A Ucrânia foi por muito tempo lugar de coexistência de russos, ucranianos e judeus de diferentes identidades, da mesma forma que a antiga Palestina tem sido, por séculos, lugar de coexistência de árabes cristãos, judeus e muçulmanos. Nem sempre foi uma coexistência pacífica, mas os historiadores falam mais dos momentos dramáticos de guerras e conflitos do que dos longos tempos de paz, que também existiram e precisam ser reconhecidos e apreciados.

Meu tataravô materno, no século 19, fazia parte da próspera comunidade judaica de Varsóvia e decidiu, por razões religiosas, terminar sua vida  em Sfat, a cidade sagrada da Cabala. Era na antiga Palestina, parte do Império Turco, para onde haviam ido muitos dos sábios judeus expulsos pela inquisição espanhola,  onde nasceu minha mãe.  Meu pai se dizia romeno, nascido em uma das pequenas aldeias da Bessarábia, hoje parte da Moldova, e recentemente soube que minha avó paterna pode ter nascido em Vinnytsia, na Ucrânia. Os avós de minha mulher eram árabes cristãos, sírios e libaneses, que mandavam as moças da família a uma escola católica em Haifa, hoje parte de Israel, e nossos filhos são cidadãos do mundo.

Nada disto nos dá uma solução simples para as guerras de hoje, mas fica, pelo menos, um princípio moral que nos ajuda a pensar.
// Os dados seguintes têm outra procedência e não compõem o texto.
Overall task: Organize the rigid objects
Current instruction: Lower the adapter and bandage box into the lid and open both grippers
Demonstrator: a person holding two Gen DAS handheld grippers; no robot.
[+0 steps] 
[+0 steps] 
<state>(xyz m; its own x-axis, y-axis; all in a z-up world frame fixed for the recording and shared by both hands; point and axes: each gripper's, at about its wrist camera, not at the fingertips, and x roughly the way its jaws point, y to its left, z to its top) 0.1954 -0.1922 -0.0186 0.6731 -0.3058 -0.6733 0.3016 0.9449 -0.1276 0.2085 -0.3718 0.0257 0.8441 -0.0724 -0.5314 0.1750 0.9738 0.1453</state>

Na apresentação do livro, Flávio e Mônica citam a  Bashevis Singer dizendo que, na língua ídiche, não havia palavras para designar armas, munições, exercícios militares ou táticas de guerra. Hoje são estas as palavras que mais se ouvem nos conflitos do Oriente Médio. Não parece que haja outro caminho para a região senão a plena implementação dos acordos de Oslo, com a constituição de um estado palestino autônomo e viável. Pode ser que nunca se chegue lá, da mesma forma que o nacionalismo e o racismo destruíram as esperanças de paz depois da primeira grande guerra. Mas não podemos perder a lucidez que adquirimos ao reencontrar as origens e possibilidades de cada um de nós.